> [Task to carry out]:
Check every line of the entries that follow, and copy the ones containing "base".

> [The data]:
◆ ◆ ◆ ◆
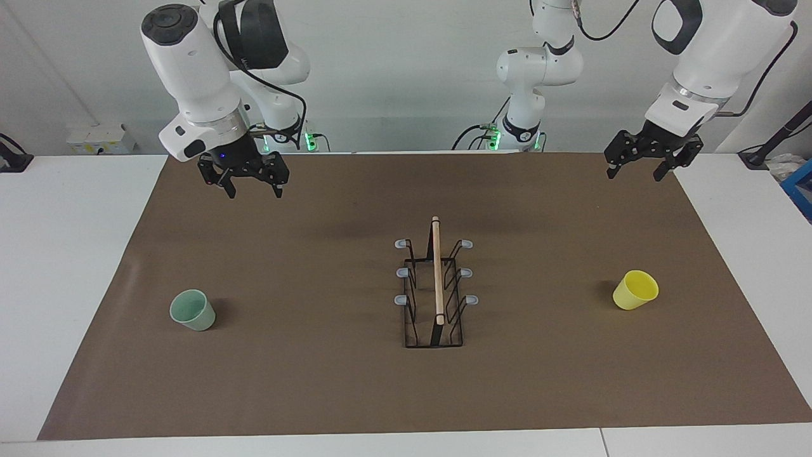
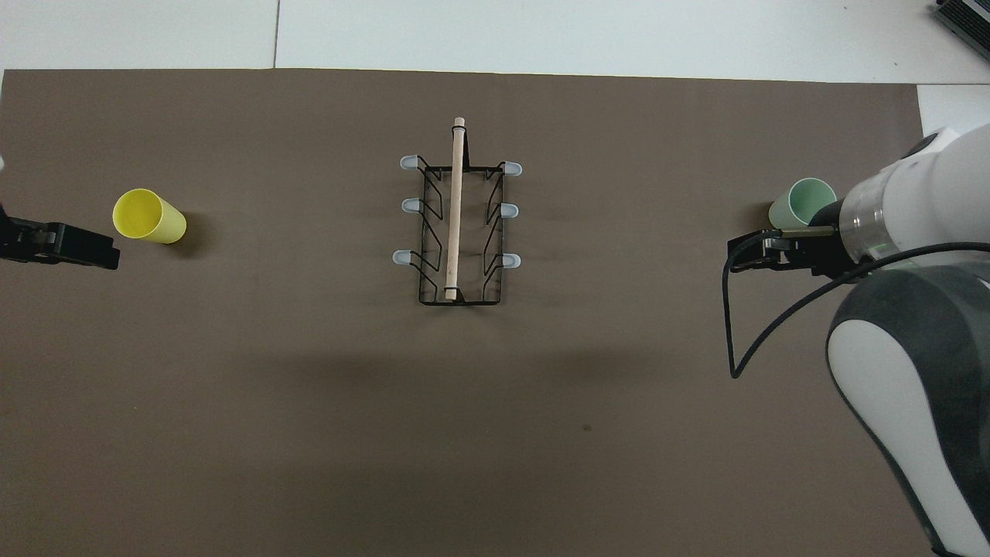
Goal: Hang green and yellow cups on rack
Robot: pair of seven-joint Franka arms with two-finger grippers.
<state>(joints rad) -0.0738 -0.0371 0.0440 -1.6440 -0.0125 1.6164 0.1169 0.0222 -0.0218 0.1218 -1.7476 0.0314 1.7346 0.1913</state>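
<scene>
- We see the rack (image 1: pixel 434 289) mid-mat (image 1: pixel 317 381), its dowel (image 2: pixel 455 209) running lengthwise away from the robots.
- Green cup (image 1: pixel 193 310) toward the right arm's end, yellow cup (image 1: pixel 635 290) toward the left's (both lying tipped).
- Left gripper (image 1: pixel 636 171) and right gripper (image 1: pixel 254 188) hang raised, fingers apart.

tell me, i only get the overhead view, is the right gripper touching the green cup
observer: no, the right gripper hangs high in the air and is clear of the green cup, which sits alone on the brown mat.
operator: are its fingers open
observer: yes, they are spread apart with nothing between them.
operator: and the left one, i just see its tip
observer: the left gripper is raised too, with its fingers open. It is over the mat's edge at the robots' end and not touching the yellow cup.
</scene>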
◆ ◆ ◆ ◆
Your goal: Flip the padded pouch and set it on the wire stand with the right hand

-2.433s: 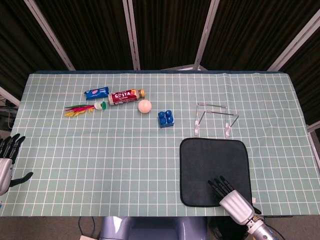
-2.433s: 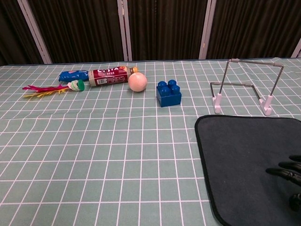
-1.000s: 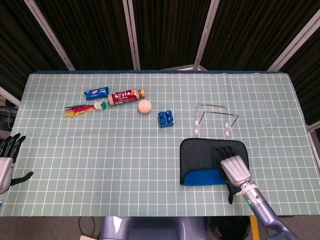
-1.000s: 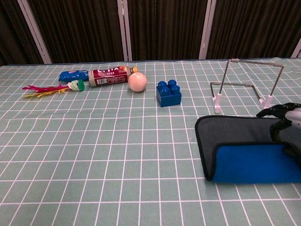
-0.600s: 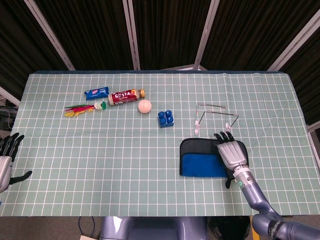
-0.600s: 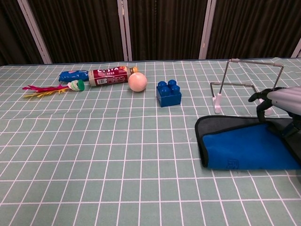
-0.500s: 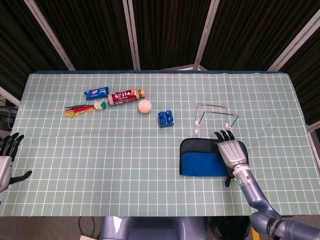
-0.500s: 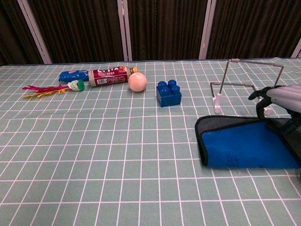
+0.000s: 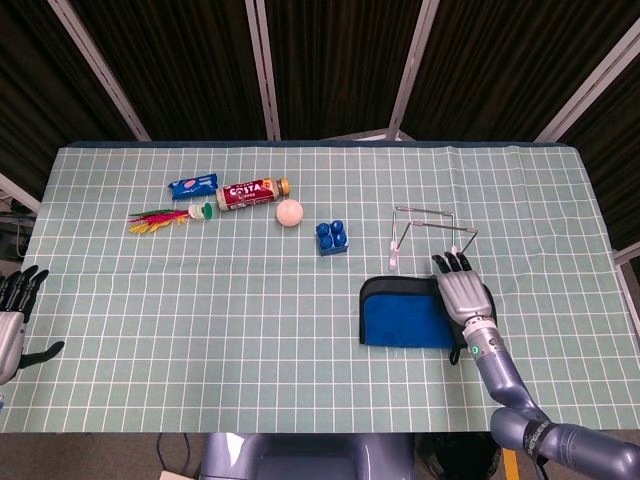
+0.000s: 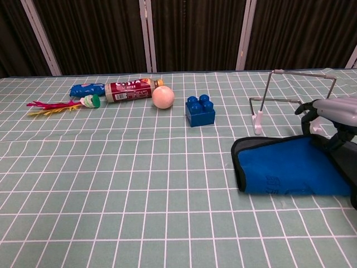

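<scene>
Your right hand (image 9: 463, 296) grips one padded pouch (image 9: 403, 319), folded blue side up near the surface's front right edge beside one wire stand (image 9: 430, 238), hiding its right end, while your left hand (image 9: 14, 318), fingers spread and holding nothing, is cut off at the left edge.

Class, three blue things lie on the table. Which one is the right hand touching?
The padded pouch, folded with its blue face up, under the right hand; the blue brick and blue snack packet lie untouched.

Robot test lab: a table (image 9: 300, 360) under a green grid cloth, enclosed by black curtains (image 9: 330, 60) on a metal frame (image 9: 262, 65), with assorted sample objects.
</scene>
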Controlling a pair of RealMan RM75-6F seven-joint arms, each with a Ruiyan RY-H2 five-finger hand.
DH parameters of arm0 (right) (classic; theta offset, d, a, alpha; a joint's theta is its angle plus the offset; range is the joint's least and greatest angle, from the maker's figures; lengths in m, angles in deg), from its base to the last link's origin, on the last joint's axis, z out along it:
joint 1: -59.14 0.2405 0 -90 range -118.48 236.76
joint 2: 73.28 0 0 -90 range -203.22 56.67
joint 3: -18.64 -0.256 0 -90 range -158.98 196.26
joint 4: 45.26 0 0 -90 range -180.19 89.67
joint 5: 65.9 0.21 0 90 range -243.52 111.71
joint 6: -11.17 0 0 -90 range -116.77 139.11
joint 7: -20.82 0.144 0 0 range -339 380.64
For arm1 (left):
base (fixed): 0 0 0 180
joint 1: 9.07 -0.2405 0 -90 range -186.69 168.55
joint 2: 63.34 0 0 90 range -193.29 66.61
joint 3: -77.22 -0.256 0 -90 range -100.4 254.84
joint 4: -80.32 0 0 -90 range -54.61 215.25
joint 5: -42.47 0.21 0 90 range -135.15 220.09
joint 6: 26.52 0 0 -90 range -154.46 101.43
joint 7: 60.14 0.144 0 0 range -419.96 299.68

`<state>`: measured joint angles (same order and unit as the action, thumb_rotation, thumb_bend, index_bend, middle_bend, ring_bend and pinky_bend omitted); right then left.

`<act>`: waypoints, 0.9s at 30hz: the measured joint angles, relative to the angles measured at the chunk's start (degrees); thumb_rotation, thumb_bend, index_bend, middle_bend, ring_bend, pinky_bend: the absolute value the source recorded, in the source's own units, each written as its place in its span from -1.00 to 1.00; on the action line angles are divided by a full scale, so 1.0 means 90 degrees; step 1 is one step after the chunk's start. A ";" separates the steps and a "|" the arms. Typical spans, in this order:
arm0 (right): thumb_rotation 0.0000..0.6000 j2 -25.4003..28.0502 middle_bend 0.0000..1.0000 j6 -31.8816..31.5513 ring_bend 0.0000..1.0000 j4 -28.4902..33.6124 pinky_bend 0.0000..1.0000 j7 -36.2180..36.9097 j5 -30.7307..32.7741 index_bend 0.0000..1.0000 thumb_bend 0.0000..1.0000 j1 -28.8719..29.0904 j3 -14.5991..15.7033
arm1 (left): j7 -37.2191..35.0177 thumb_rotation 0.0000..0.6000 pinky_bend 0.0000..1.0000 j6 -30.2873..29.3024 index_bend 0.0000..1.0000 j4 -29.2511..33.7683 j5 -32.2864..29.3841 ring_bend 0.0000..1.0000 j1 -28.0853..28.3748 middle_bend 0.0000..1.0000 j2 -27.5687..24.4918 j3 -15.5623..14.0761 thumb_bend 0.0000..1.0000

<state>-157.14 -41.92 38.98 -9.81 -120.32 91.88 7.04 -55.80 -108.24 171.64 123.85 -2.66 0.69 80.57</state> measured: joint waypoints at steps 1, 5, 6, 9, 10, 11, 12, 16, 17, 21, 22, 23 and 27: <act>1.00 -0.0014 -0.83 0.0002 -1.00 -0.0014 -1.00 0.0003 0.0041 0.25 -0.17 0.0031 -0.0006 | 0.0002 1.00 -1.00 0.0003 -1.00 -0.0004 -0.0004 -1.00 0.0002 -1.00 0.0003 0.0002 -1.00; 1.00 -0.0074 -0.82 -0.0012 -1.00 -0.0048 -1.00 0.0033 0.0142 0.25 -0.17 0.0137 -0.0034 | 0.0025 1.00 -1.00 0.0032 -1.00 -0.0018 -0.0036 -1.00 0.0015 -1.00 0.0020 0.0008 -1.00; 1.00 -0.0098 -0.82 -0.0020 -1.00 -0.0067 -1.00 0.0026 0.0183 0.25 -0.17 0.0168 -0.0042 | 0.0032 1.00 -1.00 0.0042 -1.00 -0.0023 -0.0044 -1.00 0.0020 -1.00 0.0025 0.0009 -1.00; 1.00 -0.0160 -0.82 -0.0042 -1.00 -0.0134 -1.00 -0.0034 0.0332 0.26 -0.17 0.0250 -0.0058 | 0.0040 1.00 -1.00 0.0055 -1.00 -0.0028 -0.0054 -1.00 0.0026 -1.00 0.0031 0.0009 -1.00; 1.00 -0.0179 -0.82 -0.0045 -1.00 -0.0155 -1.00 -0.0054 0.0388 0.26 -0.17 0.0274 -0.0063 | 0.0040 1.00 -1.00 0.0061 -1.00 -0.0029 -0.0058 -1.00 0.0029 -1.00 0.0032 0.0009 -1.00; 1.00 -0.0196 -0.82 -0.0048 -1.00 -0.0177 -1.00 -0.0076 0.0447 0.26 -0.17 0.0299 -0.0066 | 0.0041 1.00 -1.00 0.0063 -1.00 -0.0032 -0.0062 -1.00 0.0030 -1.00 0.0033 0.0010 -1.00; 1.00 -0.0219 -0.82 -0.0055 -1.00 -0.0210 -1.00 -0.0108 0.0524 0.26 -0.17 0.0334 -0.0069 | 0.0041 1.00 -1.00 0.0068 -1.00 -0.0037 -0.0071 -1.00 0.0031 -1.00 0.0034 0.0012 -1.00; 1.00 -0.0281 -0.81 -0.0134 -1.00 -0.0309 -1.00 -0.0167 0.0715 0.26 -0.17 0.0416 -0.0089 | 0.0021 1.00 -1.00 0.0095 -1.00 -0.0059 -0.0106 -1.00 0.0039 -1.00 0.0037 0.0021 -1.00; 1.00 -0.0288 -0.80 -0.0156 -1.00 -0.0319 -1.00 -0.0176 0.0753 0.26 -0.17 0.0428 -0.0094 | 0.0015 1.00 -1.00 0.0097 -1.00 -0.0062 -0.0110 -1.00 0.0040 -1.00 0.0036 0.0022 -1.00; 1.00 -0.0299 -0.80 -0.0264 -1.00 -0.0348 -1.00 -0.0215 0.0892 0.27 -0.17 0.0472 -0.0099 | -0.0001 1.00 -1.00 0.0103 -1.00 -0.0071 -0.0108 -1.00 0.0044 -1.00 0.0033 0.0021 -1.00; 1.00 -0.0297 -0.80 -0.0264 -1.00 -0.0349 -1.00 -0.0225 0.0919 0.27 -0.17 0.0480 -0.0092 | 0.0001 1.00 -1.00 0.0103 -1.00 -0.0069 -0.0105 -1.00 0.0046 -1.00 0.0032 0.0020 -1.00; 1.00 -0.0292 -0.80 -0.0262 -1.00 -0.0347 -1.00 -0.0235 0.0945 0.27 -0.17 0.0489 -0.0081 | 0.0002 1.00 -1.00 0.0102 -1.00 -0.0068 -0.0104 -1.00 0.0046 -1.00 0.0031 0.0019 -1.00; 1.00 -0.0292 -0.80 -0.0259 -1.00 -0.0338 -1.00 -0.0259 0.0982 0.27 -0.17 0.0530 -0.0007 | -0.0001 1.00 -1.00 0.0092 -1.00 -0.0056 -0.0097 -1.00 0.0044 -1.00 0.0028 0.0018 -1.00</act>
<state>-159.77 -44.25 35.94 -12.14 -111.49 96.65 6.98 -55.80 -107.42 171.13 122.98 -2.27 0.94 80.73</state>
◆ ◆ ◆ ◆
> [Output of the task]:
DH parameters of arm0 (right) (classic; theta offset, d, a, alpha; a joint's theta is its angle plus the offset; range is the joint's least and greatest angle, from the maker's figures; lengths in m, angles in deg), from its base to the last link's origin, on the last joint's axis, z out along it:
base (fixed): 0 0 0 180

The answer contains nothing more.